[RCA] 10/21/14 Cisco ESA CASE Update outage Final

Robert Sherwin · ‎10-24-2014

Root Cause Analysis (RCA) Report

Summary of Incident Description

On Oct 21, 2014, Cisco’s Anti-Spam backend infrastructure experienced network downtime that caused the inability for the Email Security Appliances (ESA) to pull down updates for a few hours. This inability to update exposed a performance issue where CPU utilization increases to a point where the mail work queue gets overloaded, causing mail delivery to be delayed.

Incident Categorization

Incident Date(s): 10/21/2014 Incident Type: Service impacting Severity Level: 1

Detection of Incident

Detection of the incident occurred upon receipt of multiple customer escalations to TAC.

Timeline:

*Time (PDT)*	From T0	Details
23:30 (Oct 20)	T0 + 00:00	Network issue occurs in Cisco data center affecting multiple internal systems. Anti-Spam updates frequency was affected but was not stopped. Spam processing on Customer ESAs is still operating as expected.
04:50 (Oct 21)	T0 + 05:20	Anti-Spam updates stopped. Depending on load, spam processing begins to slow down and customer ESA work queues begin to backup.
06:39	T0 + 07:09	TAC begins to receive customer escalations related to work queue backups.
07:02	T0 + 07:32	Network fixes result in Anti-Spam updates partially restored. Customer ESAs update within 5-10 minutes, spam scanning resumes normal operation, and ESAs begin to drain work queue backups. The majority of customer’s work queues returned to normal mail processing within 20-30 minutes of the update.
12:30	T0 + 13:00	All network issues resolved. Anti-Spam updates fully restored to normal frequency.

Root Cause

Cisco’s AntiSpam backend infrastructure suffered a customer-impacting outage on Oct. 21, 2014. Initial investigations suggest that the root cause is associated with a required Network VIP maintenance effort conducted on Oct. 20, 2014 at approximately 11:30pm PDT. Further complications lead to an application-based outage at approximately at 4:00 am on Oct. 21, affecting more than 50 external Email Security customers. Cisco has fixed the underlying problem and services have been restored on Oct 21 at around 12:30pm.

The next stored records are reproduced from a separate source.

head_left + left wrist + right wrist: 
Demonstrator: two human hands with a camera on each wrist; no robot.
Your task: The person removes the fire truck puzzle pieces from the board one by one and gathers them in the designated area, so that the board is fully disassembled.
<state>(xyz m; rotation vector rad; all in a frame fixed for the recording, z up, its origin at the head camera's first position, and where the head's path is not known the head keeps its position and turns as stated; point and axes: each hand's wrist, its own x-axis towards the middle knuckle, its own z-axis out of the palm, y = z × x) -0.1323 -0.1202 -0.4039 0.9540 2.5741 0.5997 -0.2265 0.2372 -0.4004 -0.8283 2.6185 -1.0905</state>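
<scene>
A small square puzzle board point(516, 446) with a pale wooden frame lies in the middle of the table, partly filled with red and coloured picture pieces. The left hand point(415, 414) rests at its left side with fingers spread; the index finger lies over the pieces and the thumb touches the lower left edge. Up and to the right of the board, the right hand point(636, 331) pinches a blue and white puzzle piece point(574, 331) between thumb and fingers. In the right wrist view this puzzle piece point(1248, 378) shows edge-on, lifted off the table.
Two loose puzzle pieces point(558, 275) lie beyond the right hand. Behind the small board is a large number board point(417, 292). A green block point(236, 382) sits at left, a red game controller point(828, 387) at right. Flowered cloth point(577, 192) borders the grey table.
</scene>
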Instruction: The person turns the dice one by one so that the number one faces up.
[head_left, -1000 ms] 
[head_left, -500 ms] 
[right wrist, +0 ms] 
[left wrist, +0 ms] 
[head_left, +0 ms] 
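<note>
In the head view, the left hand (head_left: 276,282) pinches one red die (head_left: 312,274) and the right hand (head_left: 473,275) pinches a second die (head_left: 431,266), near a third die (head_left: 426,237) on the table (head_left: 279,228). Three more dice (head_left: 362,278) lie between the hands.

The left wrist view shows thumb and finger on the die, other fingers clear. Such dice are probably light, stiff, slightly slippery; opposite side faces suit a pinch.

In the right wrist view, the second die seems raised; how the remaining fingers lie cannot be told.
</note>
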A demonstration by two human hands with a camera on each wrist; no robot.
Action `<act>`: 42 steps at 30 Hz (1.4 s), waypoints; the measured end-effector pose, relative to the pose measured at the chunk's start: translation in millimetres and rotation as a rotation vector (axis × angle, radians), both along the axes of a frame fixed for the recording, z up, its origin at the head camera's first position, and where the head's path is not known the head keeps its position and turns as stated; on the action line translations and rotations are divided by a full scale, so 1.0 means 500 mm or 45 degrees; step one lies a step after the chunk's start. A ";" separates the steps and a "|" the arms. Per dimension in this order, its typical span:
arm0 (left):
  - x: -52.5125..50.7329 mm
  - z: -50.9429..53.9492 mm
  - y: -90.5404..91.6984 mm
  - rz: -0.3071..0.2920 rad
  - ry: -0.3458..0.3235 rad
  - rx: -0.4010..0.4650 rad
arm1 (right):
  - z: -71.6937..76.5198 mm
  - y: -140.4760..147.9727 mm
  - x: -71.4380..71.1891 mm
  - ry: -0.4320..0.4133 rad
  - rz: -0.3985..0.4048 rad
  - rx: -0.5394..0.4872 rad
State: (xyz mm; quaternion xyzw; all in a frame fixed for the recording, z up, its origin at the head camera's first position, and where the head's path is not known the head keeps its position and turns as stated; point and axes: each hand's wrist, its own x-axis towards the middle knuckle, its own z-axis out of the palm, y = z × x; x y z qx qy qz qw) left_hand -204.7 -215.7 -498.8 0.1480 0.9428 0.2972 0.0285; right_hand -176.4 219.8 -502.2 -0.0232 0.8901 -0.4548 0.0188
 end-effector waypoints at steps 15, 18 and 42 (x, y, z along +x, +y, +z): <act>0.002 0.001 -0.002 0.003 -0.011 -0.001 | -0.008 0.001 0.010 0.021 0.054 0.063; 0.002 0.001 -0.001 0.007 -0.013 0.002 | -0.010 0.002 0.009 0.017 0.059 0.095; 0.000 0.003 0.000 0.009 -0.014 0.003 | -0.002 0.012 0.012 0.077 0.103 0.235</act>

To understand the complexities of this outage, we have been able to generate the following list of relevant details.

Preliminary Details:

The aforementioned infrastructure’s Monitoring team alerted the Network Operations team at approximately Oct 20th 11pm PDT that production VIPs associated with VLAN103 were exhibiting a similar problem to an earlier remediated VLAN603 issue. The VLAN603 issue involved routers experiencing trouble with relearning the MAC addresses on VLAN hosts for proper routing using the DSR protocol. It was remediated by registering MAC addressees in route tables statically. Applying the same logic to VLAN103 appears to remediate the alerts generated from the Monitoring systems. The Network Operations team fixed the problem of static MAC addresses at 12:30pm of Oct 21.
An initial investigation suggests that a number of production applications responsible for email AntiSpam updates started having problems in the early hours of Oct 21. One such application was an update packager that serves the purpose of packaging AntiSpam rules for to Email Security solutions via an updater service.
Email Security Solutions rely on robust cloud services to provide updates that are available at all times. In this incident, since updates were not available from the cloud, a potential bug on the Email Security solution caused the scanning process memory to grow beyond available resources. Depending on the volume of incoming emails, the growth in memory could potentially trigger a bottleneck in the mail handling service that leads to restricted or stopped mail delivery. TAC received the first reports of these incidents from customers that noticed a stoppage or slowness in email flow at around 4:00am of Oct 21.
The Network Operations team were able to solve the root of the problem involving the MAC address expiration settings on the Nexus 7K routers. As a result, the condition appears to have been fixed at approximately 12:30pm and customer queues began to clear as updates began to flow again. The Network Operations team has identified that the root cause for the intermittent connectivity issue was the synchronization of MAC address aging settings on the Nexus 5K and Nexus 7K routers.

Corrective Actions

As Cisco continues to analyze and investigate, the defects below will contain the details of the Corrective Actions to prevent this outage in Anti-Spam services from happening again. Updates to this document shall continue until marked as FINAL.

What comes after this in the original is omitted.